Analysis of prognostic factors in stage IIB–IVA cervical carcinoma treated with radiation therapy: Value of computed tomography

1997 
Purpose: To define the influence of the tumor size measured by computed tomography (CT) and lymph node involvement detected by CT in patients treated with radiation therapy for Stage IIB-IVA carcinoma of intact uterine cervix. Methods and Materials: This was a retrospective analysis of 233 patients with uterine cervical cancer managed with both external irradiation and high-dose-rate intracavitary brachytherapy (HDR-ICR) at Kanagawa Cancer Center. The results were analyzed for the end points of absolute survival (AS), disease-free survival (DFS), pelvic control (PC), and central control (CC).
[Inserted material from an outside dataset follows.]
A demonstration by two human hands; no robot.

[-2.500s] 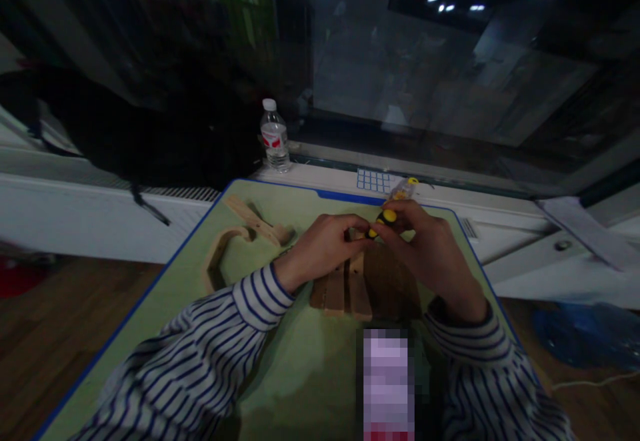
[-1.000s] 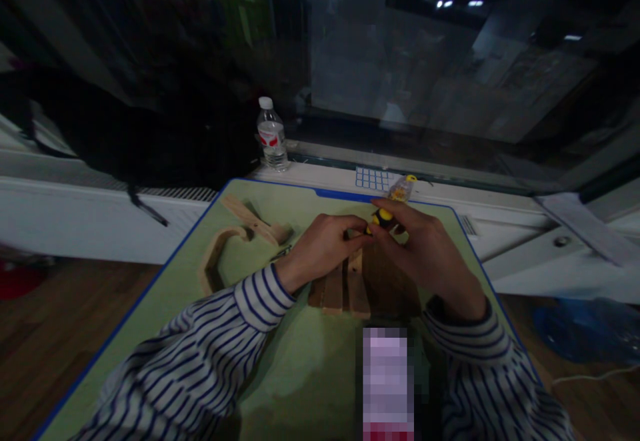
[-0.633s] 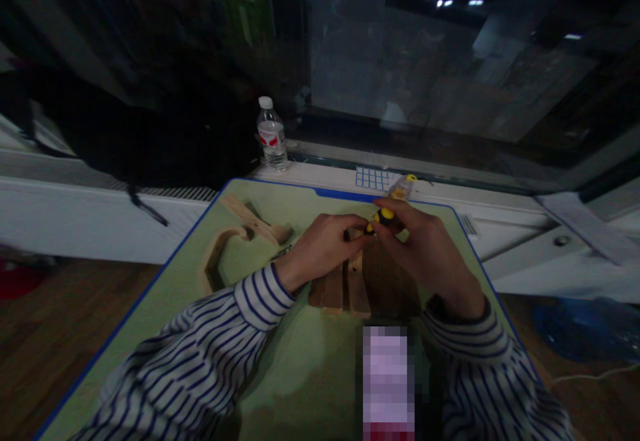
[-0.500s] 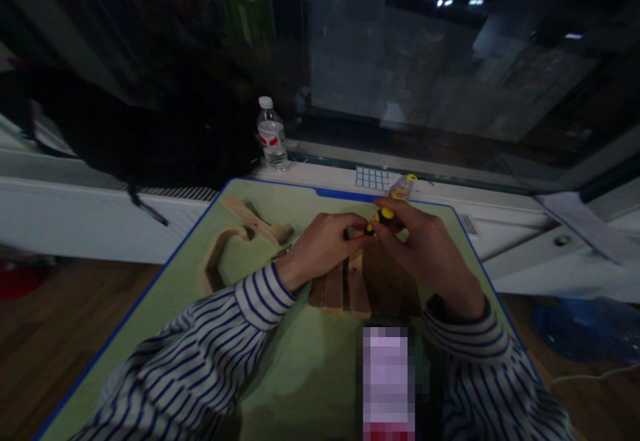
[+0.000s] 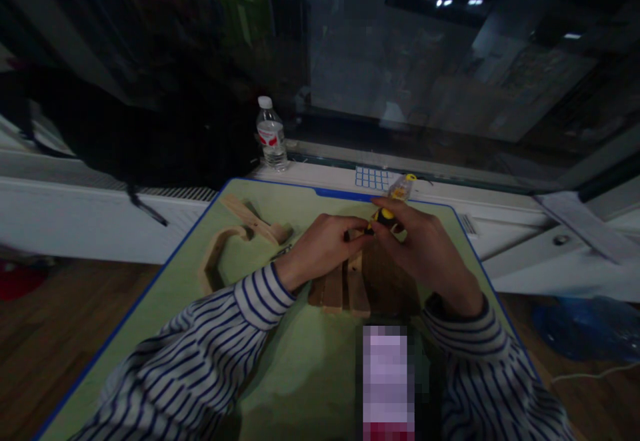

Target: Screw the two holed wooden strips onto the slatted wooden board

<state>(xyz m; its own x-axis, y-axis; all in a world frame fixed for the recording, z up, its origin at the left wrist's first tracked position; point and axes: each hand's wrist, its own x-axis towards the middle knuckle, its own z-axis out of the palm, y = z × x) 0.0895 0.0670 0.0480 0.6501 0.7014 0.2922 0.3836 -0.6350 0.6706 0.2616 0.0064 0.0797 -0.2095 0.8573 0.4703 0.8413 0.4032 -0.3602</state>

The parameters of stage, CT-measured anterior-posterior (AP) cervix size, and CT-detected lymph node metastases were evaluated using univariate and multivariate analysis. Results: The stage, AP cervix size, and lymph node involvement were significant pretreatment factors in univariate analysis with respect to AS, DFS, PC, and CC. Multivariate analysis confirmed that significant risk was associated with certain prognostic parameters. Those in terms of AS, in order of decreasing significance, were lymph node involvement, AP cervix size, age, and total HDR-ICR dose. When DFS was studied,lymph node involvement and AP cervix size were demonstrated to have a significant effect. Stage and lymph node involvement significantly affected PC. Conclusion: Because the International Federation of Gynecological Obstetrics staging system fails to incorporate important prognostic information about tumor volume and lymph node involvement, CT-detected lymph node metastases as well as CT-measured cervix size should be determined as complementary additional prognostic measures.